Decidido ya su destino, tomó un taxi, y enseguida llegó al aeropuerto; un impresionante edificio que Víctor visitaba a menudo. Pero en este caso todo era distinto. Al comprar el billete de salida, se decidió por el vuelo más próximo, y aunque la mujer que le atendió insistió en repetirle varias veces el destino para asegurarse de que era del agrado de aquel extraño individuo, éste no se percató de nada de lo que le pareció descaradamente superfluo.
Aún así, mientras se alejaba, decidió mirar con gran abnegación el lugar de aterrizaje en su billete, pero tan débil era la curiosidad por el destino que la información se disipó en cuanto el papel fue apartado de sus opacos ojos.
Como aún debía esperar algún tiempo antes de embarcar, se sentó en la pequeña fila de bancos acolchados que se encontraba a su derecha pero, nada más hacerlo, reparó en que no había probado bocado desde la tarde anterior, y sintió súbitas ansias de comer. Por suerte, la cafetería estaba a pocos metros del lugar en el que se encontraba; además, el sitio prometía ser más apacible o, por lo menos, evitaría el incómodo intercambio de miradas entre los ocupantes de los enfrentados bancos.
Al cabo de un rato, y cuando Víctor se disponía a salir del lugar para, de una vez, dirigirse hasta la puerta de acceso, puesto que en breve embarcarían, un sonido monótono y desagradable llamó su atención, aunque al principio este lograra camuflarse bajo el tumulto de voces de la cafetería. El sonido procedía de su maletín, y al abrir este, observó que su móvil era el causante de aquel insoportable ruido.

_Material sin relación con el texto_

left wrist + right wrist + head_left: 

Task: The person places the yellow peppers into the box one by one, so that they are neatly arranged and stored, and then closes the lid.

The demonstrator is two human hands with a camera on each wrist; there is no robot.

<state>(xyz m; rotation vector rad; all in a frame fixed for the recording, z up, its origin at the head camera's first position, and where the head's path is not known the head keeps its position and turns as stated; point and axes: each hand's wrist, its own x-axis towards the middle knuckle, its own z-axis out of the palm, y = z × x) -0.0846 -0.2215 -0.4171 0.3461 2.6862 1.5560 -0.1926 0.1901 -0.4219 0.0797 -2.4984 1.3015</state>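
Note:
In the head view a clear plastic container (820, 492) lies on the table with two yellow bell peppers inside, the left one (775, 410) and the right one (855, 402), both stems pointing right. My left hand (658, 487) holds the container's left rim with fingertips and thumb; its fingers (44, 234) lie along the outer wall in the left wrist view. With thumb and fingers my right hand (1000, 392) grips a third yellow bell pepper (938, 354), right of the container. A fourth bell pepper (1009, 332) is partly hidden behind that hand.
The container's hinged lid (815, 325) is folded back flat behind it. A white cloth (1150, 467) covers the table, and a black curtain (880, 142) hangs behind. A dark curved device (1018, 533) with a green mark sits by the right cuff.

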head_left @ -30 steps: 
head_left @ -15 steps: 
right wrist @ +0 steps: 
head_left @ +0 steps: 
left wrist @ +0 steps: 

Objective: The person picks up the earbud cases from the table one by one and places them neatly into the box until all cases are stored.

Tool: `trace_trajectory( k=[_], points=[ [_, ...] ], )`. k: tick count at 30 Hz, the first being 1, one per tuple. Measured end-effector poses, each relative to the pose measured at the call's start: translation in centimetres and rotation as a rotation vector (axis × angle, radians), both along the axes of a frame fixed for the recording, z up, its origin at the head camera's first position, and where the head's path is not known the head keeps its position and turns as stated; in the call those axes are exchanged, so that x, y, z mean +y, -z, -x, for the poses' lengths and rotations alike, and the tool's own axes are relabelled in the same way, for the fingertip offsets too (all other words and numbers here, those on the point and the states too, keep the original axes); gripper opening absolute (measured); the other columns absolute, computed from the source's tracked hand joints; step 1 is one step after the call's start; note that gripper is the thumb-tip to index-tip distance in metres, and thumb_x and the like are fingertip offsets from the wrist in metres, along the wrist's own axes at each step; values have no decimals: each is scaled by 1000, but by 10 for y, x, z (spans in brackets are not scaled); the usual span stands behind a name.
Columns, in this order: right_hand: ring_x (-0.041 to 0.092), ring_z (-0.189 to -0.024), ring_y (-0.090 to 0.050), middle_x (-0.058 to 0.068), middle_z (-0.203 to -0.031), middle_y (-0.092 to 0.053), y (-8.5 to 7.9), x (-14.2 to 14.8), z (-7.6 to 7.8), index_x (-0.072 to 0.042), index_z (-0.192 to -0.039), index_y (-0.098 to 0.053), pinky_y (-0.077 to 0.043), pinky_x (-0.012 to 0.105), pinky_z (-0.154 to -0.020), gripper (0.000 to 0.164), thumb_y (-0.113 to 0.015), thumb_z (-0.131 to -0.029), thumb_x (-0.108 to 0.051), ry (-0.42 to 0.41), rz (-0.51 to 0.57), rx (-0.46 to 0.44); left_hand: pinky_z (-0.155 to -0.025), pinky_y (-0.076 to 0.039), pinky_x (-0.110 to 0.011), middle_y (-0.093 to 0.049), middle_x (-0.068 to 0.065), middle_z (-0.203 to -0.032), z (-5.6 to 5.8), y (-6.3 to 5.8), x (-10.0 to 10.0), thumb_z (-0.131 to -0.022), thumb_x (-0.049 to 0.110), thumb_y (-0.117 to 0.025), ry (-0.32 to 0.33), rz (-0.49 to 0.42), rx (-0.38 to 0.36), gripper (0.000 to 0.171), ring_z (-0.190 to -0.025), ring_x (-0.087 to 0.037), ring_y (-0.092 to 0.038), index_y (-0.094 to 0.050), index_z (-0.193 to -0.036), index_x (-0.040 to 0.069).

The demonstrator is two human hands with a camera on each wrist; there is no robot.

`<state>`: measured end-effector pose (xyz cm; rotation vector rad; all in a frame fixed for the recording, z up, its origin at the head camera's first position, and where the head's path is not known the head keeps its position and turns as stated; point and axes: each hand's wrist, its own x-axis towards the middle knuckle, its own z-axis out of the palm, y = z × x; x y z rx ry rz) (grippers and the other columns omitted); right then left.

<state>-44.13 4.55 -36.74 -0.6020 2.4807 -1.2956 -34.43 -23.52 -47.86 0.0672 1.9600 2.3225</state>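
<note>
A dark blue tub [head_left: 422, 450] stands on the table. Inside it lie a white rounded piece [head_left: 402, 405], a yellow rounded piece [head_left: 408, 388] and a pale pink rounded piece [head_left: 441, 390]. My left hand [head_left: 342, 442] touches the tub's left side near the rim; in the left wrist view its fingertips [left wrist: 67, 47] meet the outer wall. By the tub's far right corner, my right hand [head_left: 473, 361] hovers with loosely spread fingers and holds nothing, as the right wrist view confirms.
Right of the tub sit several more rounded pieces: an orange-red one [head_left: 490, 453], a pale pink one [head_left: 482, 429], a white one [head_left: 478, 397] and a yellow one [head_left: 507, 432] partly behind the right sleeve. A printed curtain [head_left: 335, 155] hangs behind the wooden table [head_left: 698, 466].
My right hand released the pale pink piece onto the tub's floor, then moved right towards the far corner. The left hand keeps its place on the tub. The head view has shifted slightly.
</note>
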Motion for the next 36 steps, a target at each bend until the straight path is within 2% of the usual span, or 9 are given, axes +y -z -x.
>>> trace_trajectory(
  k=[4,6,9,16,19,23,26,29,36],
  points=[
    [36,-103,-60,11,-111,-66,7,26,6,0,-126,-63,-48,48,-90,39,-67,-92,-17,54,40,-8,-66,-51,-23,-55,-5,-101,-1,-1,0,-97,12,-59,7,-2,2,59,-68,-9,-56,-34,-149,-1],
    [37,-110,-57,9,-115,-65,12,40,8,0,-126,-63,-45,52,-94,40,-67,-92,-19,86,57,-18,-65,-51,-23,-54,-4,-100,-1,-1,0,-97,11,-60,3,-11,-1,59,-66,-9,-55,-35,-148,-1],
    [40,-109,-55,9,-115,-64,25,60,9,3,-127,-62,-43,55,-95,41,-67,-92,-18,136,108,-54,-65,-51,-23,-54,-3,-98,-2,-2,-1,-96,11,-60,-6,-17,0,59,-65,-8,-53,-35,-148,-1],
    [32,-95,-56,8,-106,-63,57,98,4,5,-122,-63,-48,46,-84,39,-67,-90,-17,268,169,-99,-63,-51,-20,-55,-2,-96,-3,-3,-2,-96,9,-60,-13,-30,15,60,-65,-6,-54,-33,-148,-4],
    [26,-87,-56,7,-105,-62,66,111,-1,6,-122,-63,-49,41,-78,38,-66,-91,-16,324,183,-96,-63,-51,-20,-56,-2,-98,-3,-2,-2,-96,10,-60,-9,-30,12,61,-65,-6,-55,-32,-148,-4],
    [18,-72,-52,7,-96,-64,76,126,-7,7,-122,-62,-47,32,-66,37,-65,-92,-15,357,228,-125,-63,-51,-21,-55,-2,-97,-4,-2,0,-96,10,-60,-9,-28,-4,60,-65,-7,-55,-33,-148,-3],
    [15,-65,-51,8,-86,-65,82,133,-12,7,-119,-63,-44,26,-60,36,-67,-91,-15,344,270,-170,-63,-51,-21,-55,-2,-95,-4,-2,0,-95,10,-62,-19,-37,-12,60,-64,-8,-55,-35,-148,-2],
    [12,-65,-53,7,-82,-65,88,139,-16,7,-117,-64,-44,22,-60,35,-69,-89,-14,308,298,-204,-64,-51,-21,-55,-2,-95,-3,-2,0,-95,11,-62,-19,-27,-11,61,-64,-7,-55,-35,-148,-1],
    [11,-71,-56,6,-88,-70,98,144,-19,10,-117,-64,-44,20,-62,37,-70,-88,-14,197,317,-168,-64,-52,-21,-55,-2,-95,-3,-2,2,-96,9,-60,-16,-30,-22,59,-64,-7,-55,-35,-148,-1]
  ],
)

Cuando cogió el teléfono, todos los recuerdos de aquella mañana se desvanecieron. ¿Por qué estaba allí?, se dijo mientras un aluvión de preguntas caían sobre él. No supo dar explicaciones, pero encontró en aquella voz, que pertenecía a su mujer, un alivio para aquel desconcierto. Así fue como aquellos inútiles pensamientos se esfumaron de su cabeza.
Tan pronto salió del aturdimiento, recogió su maletín y, con la confusión de varios recuerdos que se agolpaban sin forma concisa ni sentido, se dirigió hacia casa, esta vez, con paso rápido y seguro.
Y de esta forma despertó de un extraño sueño en el que, por más que quisiera, no encontró jamás sentido.